[nylug-talk] x86-64 for 1GiB+ programs (especially in VMs) -- WAS: LOWMEM vs. HIGHMEM performance advantage?
Alex Pilosov
alex at pilosoft.com
Tue Apr 22 02:34:51 EDT 2008
On Mon, 21 Apr 2008, Bryan J. Smith wrote:
> Top-post portion ...
>
> No matter how many times I revisit it, some people keep forgetting the
> clear, simple context I made my statement in at the very beginning of my
> post:
> [ From: http://nylug.org/pipermail/nylug-talk/2008-April/037689.html ]
>
> "If you have a program that eats more than 1GiB,
> you should be running an OS built for x86-64/IA-32e
> on AMD64/EM64T."
And I've debunked this.
a) If you have a program that uses >3GB you have no choice but to do that.
b) If you have a program that uses <3GB, you shouldn't.
In other words, "unless you absolutely *have* to, don't do it".
> I wasn't making a blanket statement that any x86-64 (aka IA-32e) program
> is faster, smaller or more optimized than x86 (aka IA-32), only programs
> that start eating more than 1GiB. Furthermore, I even latter re-pointed
> out that it is a major consideration to programs running under VMs like
> Java and Python ...
What the heck does it have to do about java and python?
fwiw, it is actually *possible* for java/python or other bytecoded
languages to do user-space >4GB addressing via segmentation. (I don't know
if there are VMs that *do* that but its theoretically possible. It is also
very possible that such VM might outperform "native" 64-bit VM due to lack
of 64bitness bloat)
> The original poster's issue. ;)
>
> I wasn't making a statement on the application considerations, but
> clearly system/OS considerations.

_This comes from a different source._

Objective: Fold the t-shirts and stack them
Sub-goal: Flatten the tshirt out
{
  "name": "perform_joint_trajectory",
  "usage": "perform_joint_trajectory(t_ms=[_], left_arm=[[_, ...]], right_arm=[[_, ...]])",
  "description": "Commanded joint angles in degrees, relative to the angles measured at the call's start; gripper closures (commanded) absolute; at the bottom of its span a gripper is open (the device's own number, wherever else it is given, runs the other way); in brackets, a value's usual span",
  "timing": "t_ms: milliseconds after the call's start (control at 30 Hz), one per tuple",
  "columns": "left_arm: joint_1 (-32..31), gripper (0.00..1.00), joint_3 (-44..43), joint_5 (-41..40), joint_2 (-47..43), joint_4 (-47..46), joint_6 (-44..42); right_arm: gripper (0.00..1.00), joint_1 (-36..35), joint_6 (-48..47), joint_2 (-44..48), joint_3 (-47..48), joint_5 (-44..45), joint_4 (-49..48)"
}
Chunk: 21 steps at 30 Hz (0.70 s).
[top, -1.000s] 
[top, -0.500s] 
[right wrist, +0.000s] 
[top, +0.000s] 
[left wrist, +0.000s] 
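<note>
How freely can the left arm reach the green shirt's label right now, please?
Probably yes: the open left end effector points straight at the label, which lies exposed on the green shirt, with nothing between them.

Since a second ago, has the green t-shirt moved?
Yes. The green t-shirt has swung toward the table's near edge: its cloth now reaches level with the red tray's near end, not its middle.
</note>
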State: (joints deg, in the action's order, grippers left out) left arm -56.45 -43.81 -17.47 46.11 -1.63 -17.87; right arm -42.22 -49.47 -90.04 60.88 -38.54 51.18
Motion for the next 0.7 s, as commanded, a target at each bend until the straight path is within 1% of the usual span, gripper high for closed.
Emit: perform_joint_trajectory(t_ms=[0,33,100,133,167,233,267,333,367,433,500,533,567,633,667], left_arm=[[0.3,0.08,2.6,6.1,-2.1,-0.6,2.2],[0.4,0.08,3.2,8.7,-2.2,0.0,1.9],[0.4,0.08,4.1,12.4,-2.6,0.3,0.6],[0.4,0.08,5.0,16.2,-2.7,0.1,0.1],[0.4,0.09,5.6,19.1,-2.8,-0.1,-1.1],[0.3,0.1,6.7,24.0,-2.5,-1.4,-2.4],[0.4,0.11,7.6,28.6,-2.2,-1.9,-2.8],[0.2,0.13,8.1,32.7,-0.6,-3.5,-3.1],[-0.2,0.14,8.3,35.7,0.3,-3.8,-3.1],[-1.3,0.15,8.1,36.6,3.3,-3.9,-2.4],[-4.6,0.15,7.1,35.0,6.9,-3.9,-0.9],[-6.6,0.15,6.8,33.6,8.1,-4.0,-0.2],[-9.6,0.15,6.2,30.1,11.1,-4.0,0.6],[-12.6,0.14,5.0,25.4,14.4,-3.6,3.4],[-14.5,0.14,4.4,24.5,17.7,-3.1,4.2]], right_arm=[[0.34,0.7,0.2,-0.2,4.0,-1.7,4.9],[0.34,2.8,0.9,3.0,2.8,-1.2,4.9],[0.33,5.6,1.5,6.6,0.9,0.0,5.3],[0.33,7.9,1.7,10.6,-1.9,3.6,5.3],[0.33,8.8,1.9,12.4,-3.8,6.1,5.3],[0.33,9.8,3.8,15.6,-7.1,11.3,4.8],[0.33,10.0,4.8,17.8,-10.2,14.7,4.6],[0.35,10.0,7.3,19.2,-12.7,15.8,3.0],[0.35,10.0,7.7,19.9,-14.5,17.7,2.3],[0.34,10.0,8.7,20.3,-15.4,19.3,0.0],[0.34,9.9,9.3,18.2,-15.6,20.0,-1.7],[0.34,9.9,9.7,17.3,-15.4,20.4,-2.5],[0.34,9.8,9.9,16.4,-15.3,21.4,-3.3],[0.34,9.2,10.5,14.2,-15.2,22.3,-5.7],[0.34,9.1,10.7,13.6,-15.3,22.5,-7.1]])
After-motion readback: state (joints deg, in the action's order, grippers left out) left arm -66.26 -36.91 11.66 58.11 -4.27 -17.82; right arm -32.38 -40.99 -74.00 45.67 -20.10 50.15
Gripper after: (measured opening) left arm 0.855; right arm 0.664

I wasn't trying to make it a
> meta-discussion on general developer ideal/theoretical concepts (even
> though many presented were made upon assumptions that were dead wrong --
> especially lacking on the reality that 48-bit "far" pointers result,
> especially in VMs ;), but about how the processor page tables start to
> operate when a program is constantly eating up more than 1GiB.

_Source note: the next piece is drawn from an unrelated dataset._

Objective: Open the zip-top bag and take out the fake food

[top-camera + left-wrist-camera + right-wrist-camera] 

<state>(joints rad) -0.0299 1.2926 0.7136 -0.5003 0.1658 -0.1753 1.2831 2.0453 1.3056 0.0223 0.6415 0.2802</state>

And I've repeatedly pointed out its a red herring. There's nothing special
about 1GB barrier. 1GB is 28 bits. What's so special?

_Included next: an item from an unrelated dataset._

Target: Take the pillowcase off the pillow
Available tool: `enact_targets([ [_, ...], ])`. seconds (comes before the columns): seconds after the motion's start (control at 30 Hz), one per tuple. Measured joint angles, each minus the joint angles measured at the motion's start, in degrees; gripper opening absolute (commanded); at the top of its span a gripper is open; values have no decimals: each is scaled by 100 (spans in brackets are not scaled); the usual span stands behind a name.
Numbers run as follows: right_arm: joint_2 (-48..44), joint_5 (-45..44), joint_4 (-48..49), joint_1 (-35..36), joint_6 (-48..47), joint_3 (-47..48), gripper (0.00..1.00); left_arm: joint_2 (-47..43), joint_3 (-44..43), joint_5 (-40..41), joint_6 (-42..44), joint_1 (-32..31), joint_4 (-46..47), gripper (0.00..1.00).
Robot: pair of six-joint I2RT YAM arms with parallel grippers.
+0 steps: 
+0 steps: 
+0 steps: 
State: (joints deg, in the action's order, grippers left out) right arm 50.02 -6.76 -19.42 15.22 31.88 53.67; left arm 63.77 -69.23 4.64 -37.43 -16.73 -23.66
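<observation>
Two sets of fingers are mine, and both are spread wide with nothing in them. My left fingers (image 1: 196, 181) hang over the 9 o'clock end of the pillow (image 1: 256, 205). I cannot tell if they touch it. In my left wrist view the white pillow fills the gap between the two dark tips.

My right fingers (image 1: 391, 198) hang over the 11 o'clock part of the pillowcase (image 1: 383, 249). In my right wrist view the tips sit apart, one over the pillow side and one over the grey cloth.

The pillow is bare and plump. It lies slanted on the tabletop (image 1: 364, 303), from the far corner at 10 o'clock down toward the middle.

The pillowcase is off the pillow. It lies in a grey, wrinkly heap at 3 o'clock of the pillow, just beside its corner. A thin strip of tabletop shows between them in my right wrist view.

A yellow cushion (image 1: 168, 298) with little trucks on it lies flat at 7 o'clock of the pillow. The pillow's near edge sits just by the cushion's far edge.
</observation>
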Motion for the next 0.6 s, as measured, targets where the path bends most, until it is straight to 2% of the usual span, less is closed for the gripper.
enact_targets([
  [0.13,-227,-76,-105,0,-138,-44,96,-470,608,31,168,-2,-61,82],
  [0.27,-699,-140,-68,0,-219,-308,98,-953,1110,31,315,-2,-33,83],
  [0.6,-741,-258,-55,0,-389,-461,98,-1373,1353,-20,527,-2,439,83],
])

> The original poster's issue. ;)
>
> This thread has lead some people to utterly forgetting that context,
> making statements and taking views that vary quite differently from
> issues where far less memory is in usage, etc... Several people have
> varied from not merely what I not only address to start, but I have kept
> my focus on the entire time.
the original poster's issue is either
a) motherboard that doesn't set up MTTR right
b) some userland application stupidity (O(N^2) algorithm or somesuch)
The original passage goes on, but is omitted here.